18.The EHRC’s relationship with other enforcement bodies will be key to its ability to deliver its functions effectively in the future. This should have already been given a much higher priority but will become even more important with a shift of emphasis as the improvements set out in this report are implemented and the burden of enforcement shifts. (Paragraph 125)

19.We recommend that the Equality and Human Rights Commission make enforcement bodies, in the broad sense used in this report, a priority target for investigation and enforcement action for failure to implement their public sector equality duty in their enforcement functions. (Paragraph 126)

20.We recommend that the Equality and Human Rights Commission establish memoranda of understanding with all relevant enforcement bodies within the next 12 months. These memoranda should explicitly set out which enforcement matters under the Equality Act 2010 the enforcement body will undertake and which will remain within the strategic role of the EHRC, as well as a mechanism for dialogue and joint working in less clear-cut cases. For example, we expect that any new labour market enforcement body would have to take on enforcement of routine employment discrimination matters, such as reasonable adjustments by employers, leaving the EHRC free to fulfil its strategic enforcement role and act where its expertise is most needed. (Paragraph 127)

Enforcing the Equality Act at the heart of Government policy

21.We have seen repeated examples of Government Strategies that fail to recognise discrimination, let alone contain actions to secure compliance with the Equality Act. This failure leaves the Government at serious risk of breaching the public sector equality duty in its most important strategies and means that individuals facing discrimination continue to bear the full burden of enforcement, even in policy areas that the Government has identified as of central importance to the country. We are disappointed that the Government Equalities Office has not been able to secure greater compliance with the law by other Government Departments. (Paragraph 133)
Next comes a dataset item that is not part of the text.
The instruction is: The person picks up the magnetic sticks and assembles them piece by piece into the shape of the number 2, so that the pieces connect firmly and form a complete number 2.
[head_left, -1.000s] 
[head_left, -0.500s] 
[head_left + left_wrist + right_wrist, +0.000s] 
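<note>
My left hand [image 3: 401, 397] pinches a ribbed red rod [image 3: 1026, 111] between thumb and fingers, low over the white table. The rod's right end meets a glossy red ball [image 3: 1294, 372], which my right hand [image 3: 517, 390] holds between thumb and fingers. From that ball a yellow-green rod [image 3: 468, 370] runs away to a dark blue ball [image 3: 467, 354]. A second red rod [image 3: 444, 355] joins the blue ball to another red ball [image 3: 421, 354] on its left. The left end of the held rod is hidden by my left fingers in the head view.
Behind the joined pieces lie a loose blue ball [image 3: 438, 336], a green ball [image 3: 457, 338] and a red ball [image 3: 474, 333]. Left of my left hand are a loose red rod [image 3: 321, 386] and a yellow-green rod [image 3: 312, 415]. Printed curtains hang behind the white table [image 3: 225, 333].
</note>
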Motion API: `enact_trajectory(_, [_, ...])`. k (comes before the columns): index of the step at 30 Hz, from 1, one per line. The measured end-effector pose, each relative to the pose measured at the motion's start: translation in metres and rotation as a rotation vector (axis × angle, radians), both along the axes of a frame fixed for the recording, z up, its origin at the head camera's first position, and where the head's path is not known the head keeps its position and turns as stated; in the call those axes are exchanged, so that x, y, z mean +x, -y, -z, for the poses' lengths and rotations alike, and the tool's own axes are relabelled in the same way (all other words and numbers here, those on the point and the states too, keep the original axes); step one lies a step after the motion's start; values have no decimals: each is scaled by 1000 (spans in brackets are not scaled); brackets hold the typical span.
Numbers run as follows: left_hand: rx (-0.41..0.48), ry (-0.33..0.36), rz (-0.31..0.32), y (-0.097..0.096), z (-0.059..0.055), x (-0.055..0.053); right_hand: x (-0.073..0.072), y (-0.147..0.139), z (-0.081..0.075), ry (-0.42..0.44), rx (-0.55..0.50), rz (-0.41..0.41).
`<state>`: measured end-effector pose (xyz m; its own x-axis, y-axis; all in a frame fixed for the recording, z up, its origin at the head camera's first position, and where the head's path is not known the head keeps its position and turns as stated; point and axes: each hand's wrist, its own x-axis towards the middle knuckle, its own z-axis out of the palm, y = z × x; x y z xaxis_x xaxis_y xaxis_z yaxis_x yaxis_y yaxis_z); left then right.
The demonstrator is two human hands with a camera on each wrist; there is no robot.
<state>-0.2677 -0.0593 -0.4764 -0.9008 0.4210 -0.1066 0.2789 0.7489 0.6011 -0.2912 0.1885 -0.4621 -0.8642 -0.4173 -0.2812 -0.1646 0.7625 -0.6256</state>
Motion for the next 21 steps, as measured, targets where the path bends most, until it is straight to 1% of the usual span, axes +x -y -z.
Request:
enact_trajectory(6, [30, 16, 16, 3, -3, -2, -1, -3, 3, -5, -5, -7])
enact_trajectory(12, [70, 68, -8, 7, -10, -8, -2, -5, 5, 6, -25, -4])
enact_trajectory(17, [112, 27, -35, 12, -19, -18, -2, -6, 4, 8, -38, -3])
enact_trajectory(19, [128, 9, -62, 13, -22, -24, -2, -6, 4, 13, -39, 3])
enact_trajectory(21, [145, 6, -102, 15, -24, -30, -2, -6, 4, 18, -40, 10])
22.The Government must put in place a mechanism to ensure that every one of its strategies, plans, and policies, such as the Good Work Plan, the Industrial Strategy and Fuller Working Lives contain explicit plans to improve enforcement of rights under the Equality Act 2010 in the area that it deals with. The Government Equalities Office must be empowered to oversee this mechanism and no significant strategy, plan or policy should be signed off by a Minister without them assuring themselves that such plans are included. (Paragraph 134)
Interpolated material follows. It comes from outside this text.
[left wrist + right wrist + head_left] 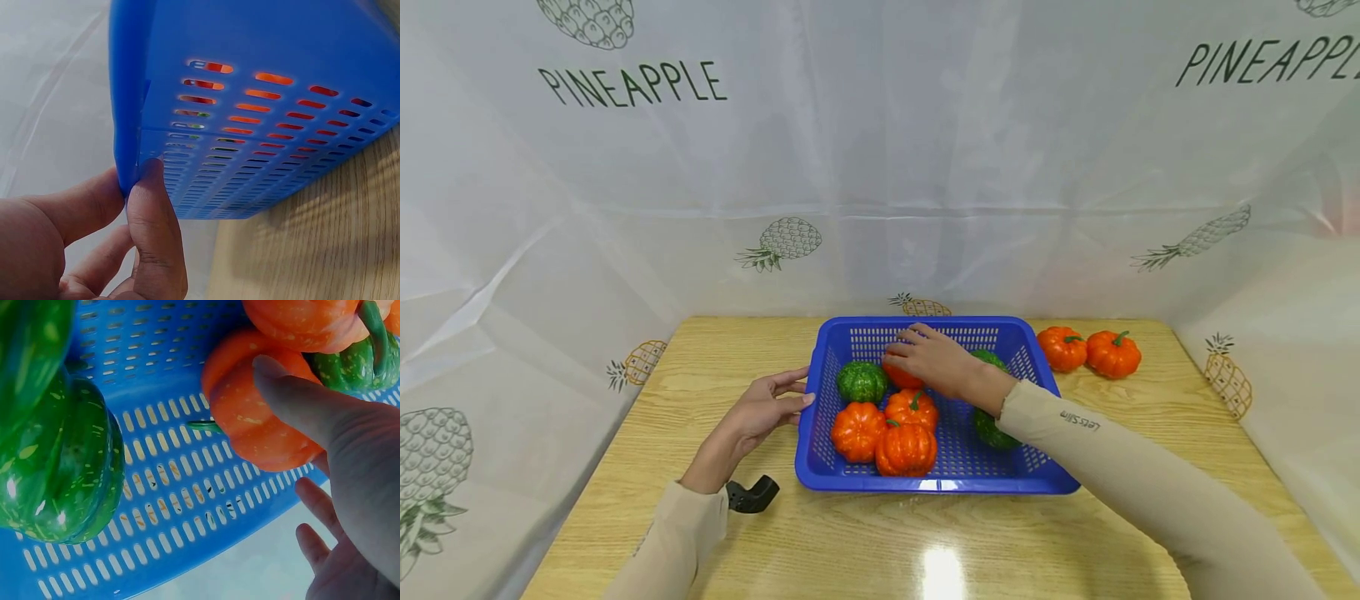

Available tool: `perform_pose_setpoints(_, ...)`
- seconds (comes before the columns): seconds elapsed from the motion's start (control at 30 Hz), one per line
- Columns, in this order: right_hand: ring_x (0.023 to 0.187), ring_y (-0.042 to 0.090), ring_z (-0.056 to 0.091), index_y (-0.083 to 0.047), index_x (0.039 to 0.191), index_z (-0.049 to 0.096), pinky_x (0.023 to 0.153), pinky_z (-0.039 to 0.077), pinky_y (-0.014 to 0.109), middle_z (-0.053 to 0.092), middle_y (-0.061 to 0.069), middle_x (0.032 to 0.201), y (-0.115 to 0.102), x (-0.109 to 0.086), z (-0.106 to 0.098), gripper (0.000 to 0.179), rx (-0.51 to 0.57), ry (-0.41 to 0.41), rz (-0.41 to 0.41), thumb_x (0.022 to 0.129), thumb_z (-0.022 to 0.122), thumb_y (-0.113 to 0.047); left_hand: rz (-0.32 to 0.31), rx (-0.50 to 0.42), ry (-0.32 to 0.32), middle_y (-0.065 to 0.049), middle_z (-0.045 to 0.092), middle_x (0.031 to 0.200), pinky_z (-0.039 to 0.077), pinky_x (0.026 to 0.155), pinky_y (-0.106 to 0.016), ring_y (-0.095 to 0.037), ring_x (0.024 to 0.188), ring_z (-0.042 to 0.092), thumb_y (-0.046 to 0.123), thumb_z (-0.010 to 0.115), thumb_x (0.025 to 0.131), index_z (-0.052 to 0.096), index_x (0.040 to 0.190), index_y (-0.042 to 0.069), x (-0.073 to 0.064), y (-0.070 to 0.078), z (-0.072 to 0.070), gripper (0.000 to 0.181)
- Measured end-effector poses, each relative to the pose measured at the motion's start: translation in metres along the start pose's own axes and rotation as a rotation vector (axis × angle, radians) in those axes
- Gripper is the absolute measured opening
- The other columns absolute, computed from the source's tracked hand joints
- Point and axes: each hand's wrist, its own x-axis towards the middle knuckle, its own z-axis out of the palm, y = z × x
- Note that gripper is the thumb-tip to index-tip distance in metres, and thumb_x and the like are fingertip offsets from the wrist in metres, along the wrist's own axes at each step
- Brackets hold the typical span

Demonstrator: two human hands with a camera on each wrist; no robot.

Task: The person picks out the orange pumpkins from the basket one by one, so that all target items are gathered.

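Observation:
My left hand (763, 412) pinches the left rim of a blue plastic basket (802, 454); in the left wrist view its thumb and finger (153, 231) close on the rim from both sides. Inside the basket, toward the back, my right hand (934, 360) holds an orange pumpkin (262, 406) with the thumb across it and other fingers partly hidden behind. Several more orange pumpkins (906, 451) lie in the basket's left half, beside a green pumpkin (862, 382). More green pumpkins (56, 462) are at the right side, partly covered by my right arm.
Two orange pumpkins (1113, 354) sit on the wooden table (865, 542) to the right of the basket. A black curved object (754, 494) lies by my left wrist. White sheeting (880, 167) printed with pineapples hangs behind the table and along both sides.

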Motion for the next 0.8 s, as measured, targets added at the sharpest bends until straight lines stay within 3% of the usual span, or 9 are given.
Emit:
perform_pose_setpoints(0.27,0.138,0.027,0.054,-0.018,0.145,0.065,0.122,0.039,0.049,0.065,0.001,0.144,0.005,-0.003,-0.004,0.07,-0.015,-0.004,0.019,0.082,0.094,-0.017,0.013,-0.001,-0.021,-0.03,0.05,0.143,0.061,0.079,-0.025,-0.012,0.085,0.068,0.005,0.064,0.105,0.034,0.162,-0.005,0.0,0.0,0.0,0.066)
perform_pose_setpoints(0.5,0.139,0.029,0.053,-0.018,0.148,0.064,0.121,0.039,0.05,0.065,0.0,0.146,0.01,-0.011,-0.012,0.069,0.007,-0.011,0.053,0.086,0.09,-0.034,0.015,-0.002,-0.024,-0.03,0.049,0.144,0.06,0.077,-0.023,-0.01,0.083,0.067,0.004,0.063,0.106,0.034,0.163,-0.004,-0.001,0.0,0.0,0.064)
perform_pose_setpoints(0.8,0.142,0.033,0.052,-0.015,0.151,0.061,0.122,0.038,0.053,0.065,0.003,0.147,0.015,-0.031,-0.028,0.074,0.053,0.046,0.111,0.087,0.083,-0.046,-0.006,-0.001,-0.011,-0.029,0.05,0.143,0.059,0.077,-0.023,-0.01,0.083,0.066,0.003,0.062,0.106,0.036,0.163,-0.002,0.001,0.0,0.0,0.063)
The need for proactive and preventative duties and obligations

23.We agree with the Equality and Human Rights Commission that the specific duties should be more focussed and strategic. Aligning obligations with evidence of particular inequalities or aspects of discrimination strikes us as an effective means of doing so. While the EHRC’s work on Is Britain Fairer? is a good starting point there are similarly robust sources that Government can draw on, including expert research organisations, the Race Disparity Audit and indeed from the reports of Parliamentary Select Committees. (Paragraph 147)

24.We recommend that the Cabinet Office work across Government to identify a small number of evidence-based issues of inequality or discrimination suitable for action either within a specific sector or cross-departmentally and that the Government introduce new specific duties under the Equality Act 2010 to direct the relevant Department and public authorities to take action on these identified inequalities. These specific duties should be reviewed at least every three years in line with new data available from the EHRC’s report Is Britain Fairer? and the Government’s Race Disparity Audit, among other sources. (Paragraph 148)
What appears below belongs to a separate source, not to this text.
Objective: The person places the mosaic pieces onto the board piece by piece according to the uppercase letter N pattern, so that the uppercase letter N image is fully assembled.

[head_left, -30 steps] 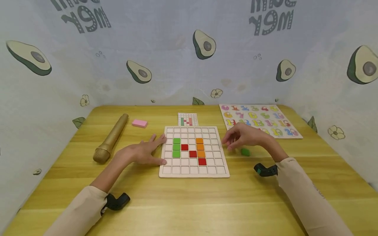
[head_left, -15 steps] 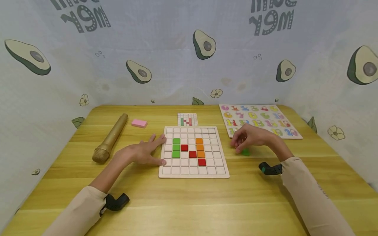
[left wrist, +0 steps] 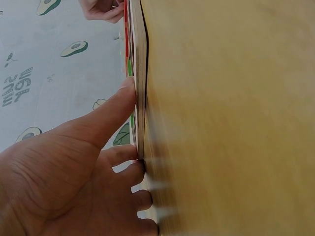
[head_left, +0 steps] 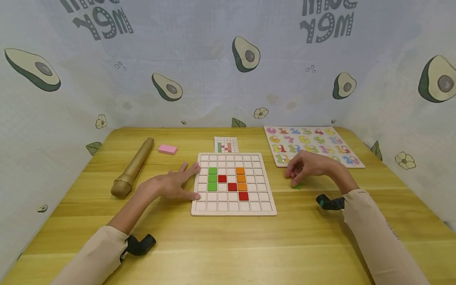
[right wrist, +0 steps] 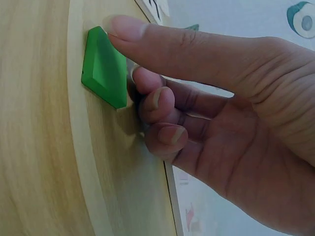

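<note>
In the head view, a white grid board (head_left: 261,206) with green, red and orange squares lies on the table. My left hand (head_left: 174,185) rests at its left edge, fingers spread; in the left wrist view, the thumb (left wrist: 110,113) lies along the rim. To the board's right, my right hand (head_left: 308,164) is low over a green block (right wrist: 106,71). The right wrist view shows the thumb (right wrist: 182,49) at one corner of this block, with loosely bent fingertips (right wrist: 160,103) close beside it. My right hand largely hides the block in the head view.
A small pattern card (head_left: 226,144) lies behind the grid board. A pink block (head_left: 168,149) and a gold microphone (head_left: 132,168) are on the left. At the back right lies a number puzzle board (head_left: 313,136), partly behind my right hand.
My right hand has moved rightward from beside the grid board to the green block, which it now mostly covers. The left hand has stayed on the board's edge.
</note>
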Available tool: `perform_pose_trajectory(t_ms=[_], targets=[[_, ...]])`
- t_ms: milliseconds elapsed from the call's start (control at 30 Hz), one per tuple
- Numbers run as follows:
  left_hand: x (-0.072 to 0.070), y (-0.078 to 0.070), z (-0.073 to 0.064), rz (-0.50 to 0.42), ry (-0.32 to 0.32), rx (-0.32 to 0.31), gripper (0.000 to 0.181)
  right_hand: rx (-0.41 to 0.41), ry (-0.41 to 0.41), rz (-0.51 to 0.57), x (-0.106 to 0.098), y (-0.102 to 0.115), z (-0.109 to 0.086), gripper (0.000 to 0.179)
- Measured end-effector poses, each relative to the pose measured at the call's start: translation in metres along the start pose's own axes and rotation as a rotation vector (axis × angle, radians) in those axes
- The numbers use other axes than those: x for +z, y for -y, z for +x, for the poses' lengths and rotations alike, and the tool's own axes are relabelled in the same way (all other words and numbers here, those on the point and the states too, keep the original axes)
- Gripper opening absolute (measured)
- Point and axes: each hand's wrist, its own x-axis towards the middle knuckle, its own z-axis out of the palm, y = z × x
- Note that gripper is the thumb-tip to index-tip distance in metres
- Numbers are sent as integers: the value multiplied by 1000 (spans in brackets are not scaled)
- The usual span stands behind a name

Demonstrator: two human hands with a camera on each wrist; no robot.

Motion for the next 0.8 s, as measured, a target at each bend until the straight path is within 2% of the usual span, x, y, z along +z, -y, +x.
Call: perform_pose_trajectory(t_ms=[567, 800], targets=[[0, 0, -1, 6, -4, -7, 103, 12, 57, 63, -5, -4, -4, 23], [1, 1, 1, 4, -5, -2, 102, 16, 57, 34, -3, 0, -4, 22]])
25.While we remain of the view that specific actions are needed to tackle sexual harassment in the workplace, we agree that this risks the kind of fragmentation that concerns business. We do not want a shift in the burden away from the individual to add disproportionately to that on employers. On the other hand, we have seen evidence of how duties that focus minds on particular issues, such as the gender pay gap, can have greater impact. We believe that extending our recommendation to include all forms of harassment and victimisation strikes the right balance between retaining this focus and minimising the fragmentation of employer responsibilities.(Paragraph 153)

26.We re-iterate our recommendations in the report of our inquiry into sexual harassment in the workplace that:

27.We further recommend that these duties should extend to all unlawful harassment and victimisation covered by the Equality Act 2010, not just sexual harassment. (Paragraph 155)

Balancing rights in single-sex services

28.While the apparent failure of significant numbers of public sector commissioners to properly apply the public sector equality duty to their decision making is a problem of understanding and not of the law itself, it is a clear example of what is going wrong because of the current system of equality law enforcement. This cannot be left to affected organisations to fix. As Women’s Aid made clear, they do not have the resources to do so. (Paragraph 167)

29.We recommend that the Government Equalities Office issue a clear statement of the law on single-sex services to all Departments, including the requirement under the public sector equality duty for commissioners of services to actively consider commissioning specialist and single-sex services to meet particular needs. (Paragraph 168)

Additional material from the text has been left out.